Our project aims at understanding the intriguing mechanism of the selective barrier by performing electrophysiological measurement on a minimalistic NPC. For this, we covalently attach purified FG-nups onto the surface of our solid-state nanopores. We then inject NTRs into the system and measure conductance blockade caused by their translocation through the biomimetic pore (Fig 1.C). We can accurately quantify key features of the translocation events, such as conductance drop, translocation time, and event rates. This information allow us to characterize the translocation process in terms of size of the translocating molecules and their interaction with the pore.

The experiments are complemented with MD simulations and cryo-EM imaging carried out by our collaborators.

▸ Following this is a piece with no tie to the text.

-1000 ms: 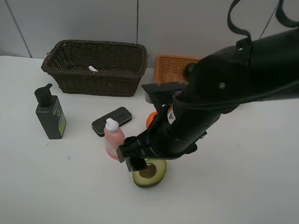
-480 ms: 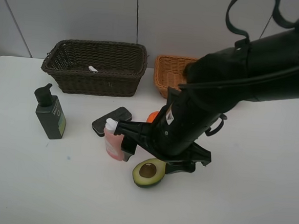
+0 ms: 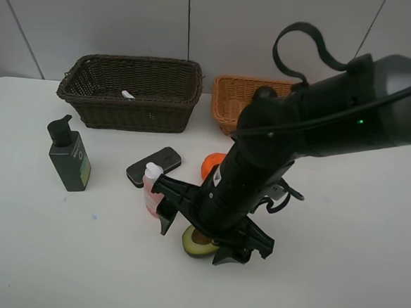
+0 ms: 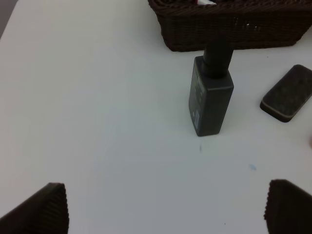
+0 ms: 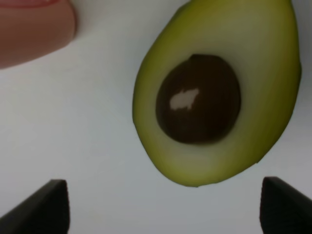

The combination of experiments and simulations aims at providing newer quantitative information on the NPC structure and transport properties, with the ultimate goal of shedding light on the puzzling selectivity mechanism of this sophisticated protein machine.



[1] Wente, Susan R., and Michael P. Rout. The Nuclear Pore Complex and Nuclear Transport. Cold Spring Harbor Perspectives in Biology 2(10), 2010.

[2] Frey, S.; Richter, R. P.; Görlich, D. FG-Rich Repeats of Nuclear Pore Proteins Form a Three-Dimensional Meshwork with Hydrogel-like Properties. Science, 314, 815–817, 2006.

[3] Lim, R. Y. H.; Fahrenkrog, B.; Köser, J.; Schwarz-Herion, K.; Deng, J.; Aebi, U. Nanomechanical Basis of Selective Gating by the Nuclear Pore Complex. Science, 318, 640–643, 2007.

[4] Peters, R. Translocation through the Nuclear Pore Complex: Selectivity and Speed by Reduction-of-Dimensionality. Traffic, 6, 421–427, 2005.

[5] Yamada, J.; Phillips, J. L.; Patel, S.; Goldfien, G.; Calestagne-Morelli, A.; Huang, H.; Reza, R.; Acheson, J.; Krishnan, V. V; Newsam, S.; et al. A Bimodal Distribution of Two Distinct Categories of Intrinsically Disordered Structures with Separate Functions in FG Nucleoporins. Mol. Cell. Proteomics, 9, 2205–2224, 2010.